The flag of Extremadura, according to Article 4-1 of the Statute of Autonomy, consists of three horizontal stripes of green, white, and black. The state flag, used by Extremadura's government and administration, must use the variant with the coat of arms of the region off-centred toward the hoist.

==Origins and significance==
The flag first appeared in the middle of the 1970s, after the death of Francisco Franco, in an era when the rights of the regional communities were being reclaimed and re-established across Spain.

Despite the flag's relatively recent origins, various interpretations exist regarding why green, white, and black were chosen and what they signify; even the inventor or creator of the flag is unknown. What is known is that by the 1980s the flag had become so popular amongst Extremadurans as the principal symbol of regional identity that those who presented the Statute of Autonomy in 1983 did not hesitate in including an article concerning this flag in this Statute.

In official government publications, the colors of the flag are said to honor aspects of the region's history during the Middle Ages:

- Green: color of the emblem of the Order of Alcántara.
- White: representing the Kingdom of León, which repopulated the region during the Reconquista.
- Black: representing the Aftasid kings of the Taifa of Badajoz.

However, in 2008, in the regional press, a professor of history named Antonio Galache Cortés posited his own theory on the meaning of the flag's colors. Galache Cortés believed that the color green referred to the Muslim era of Spain, in which Extremadura enjoyed its only period of complete independence as an Aftasid taifa.
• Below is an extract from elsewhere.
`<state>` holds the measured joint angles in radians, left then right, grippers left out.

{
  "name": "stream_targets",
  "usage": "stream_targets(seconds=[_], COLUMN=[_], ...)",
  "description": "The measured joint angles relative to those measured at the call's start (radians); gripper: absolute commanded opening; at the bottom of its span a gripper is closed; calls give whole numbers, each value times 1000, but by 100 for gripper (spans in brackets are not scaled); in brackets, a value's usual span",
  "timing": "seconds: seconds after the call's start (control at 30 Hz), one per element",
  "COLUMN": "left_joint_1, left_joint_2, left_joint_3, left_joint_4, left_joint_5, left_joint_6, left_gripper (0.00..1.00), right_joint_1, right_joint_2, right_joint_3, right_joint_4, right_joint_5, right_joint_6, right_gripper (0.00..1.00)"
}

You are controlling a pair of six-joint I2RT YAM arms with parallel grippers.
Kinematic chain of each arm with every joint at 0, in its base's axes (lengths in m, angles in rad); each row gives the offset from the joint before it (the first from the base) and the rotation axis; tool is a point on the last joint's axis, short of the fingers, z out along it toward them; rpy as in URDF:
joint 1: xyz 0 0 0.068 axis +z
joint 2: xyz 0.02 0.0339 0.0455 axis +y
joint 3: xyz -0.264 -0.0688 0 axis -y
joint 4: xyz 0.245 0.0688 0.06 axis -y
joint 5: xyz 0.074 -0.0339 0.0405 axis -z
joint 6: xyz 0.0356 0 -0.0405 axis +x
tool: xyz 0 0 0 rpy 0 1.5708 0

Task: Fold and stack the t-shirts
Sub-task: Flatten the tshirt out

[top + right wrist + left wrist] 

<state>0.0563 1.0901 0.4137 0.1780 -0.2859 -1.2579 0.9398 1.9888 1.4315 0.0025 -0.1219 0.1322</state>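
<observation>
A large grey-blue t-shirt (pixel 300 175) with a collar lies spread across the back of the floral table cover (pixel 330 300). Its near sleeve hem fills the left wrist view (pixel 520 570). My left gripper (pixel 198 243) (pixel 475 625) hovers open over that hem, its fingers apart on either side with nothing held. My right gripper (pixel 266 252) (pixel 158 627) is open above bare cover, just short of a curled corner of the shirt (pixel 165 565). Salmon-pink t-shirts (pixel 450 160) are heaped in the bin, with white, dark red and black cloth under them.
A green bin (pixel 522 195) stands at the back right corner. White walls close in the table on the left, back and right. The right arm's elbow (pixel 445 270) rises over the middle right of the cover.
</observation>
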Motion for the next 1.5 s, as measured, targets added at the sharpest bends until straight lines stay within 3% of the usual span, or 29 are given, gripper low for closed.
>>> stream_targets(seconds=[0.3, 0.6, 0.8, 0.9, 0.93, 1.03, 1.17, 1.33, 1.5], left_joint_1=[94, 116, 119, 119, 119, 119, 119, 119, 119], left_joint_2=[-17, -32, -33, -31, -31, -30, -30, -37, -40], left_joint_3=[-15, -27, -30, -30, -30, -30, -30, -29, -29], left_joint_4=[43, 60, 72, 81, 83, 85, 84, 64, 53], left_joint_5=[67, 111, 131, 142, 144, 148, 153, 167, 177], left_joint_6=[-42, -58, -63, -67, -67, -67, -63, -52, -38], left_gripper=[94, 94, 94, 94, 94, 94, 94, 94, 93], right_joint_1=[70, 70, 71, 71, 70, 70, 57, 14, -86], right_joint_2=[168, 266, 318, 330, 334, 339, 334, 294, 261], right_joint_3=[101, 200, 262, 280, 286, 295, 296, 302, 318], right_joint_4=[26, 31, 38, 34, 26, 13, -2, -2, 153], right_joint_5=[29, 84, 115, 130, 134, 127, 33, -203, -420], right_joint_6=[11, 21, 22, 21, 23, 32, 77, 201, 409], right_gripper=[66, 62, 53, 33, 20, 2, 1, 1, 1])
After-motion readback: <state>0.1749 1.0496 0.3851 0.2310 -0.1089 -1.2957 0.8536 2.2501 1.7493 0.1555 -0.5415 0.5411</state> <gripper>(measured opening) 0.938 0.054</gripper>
The color white referred to the Kingdom of León and the integration of the region into what would become Spain, while black was the color of the clothing worn by the Lusitanians, according to Strabo.

Galache Cortés’ theory has been disputed. In a television interview, Luis Ramallo, president of the region before the era of autonomy, attributed the creation of the flag to a lawyer from Oliva de la Frontera, Martín Rodríguez Contreras. This theory was supported by professor of anthropology Javier Marcos Arévalo, who in his studies on Extremaduran identity states that Rodríguez Contreras’ design was chosen after various proposals and its colors were derived from the following:

- Green and white from the traditional colors of Cáceres.
- Black and white from the colors of Badajoz.

In terms of symbolic meaning, the green symbolizes hope, the white honor of the people, the black to unemployment, marginalization, and backwardness, although it can also refer to the region's Almohad past. Javier Marcos Arévalo adds that the flag first appears in the written record on February 27, 1977, and made its first public appearance on November 14, 1976, at Oliva de la Frontera. Its first official sanction occurred in the city of Cáceres after a motion was passed by the Junta Preautonómica and later made into law by the Statute of Autonomy.

The widow of Martín Rodríguez Contreras has written articles also attributing the creation of the flag to her husband.

Another theory on the flag's colors, which has become a popular one, asserts that the flag originated when the colors of the football clubs of the two capitals of the province, the Club Polideportivo Cacereño (green shirt, white shorts) and the Club Deportivo Badajoz (black-and-white shirt, white shorts) were combined. However, the two athletic clubs simply took their colors from the traditional colors of their respective cities and provinces: green for Cáceres and black (from the Aftasid taifa) for Badajoz.
Another theory explains the colors as signifying:

- Green: hope for a new Extremadura.
- White: purity of the natural environment.
- Black: sadness of the various emigrants who have had to leave their beloved land.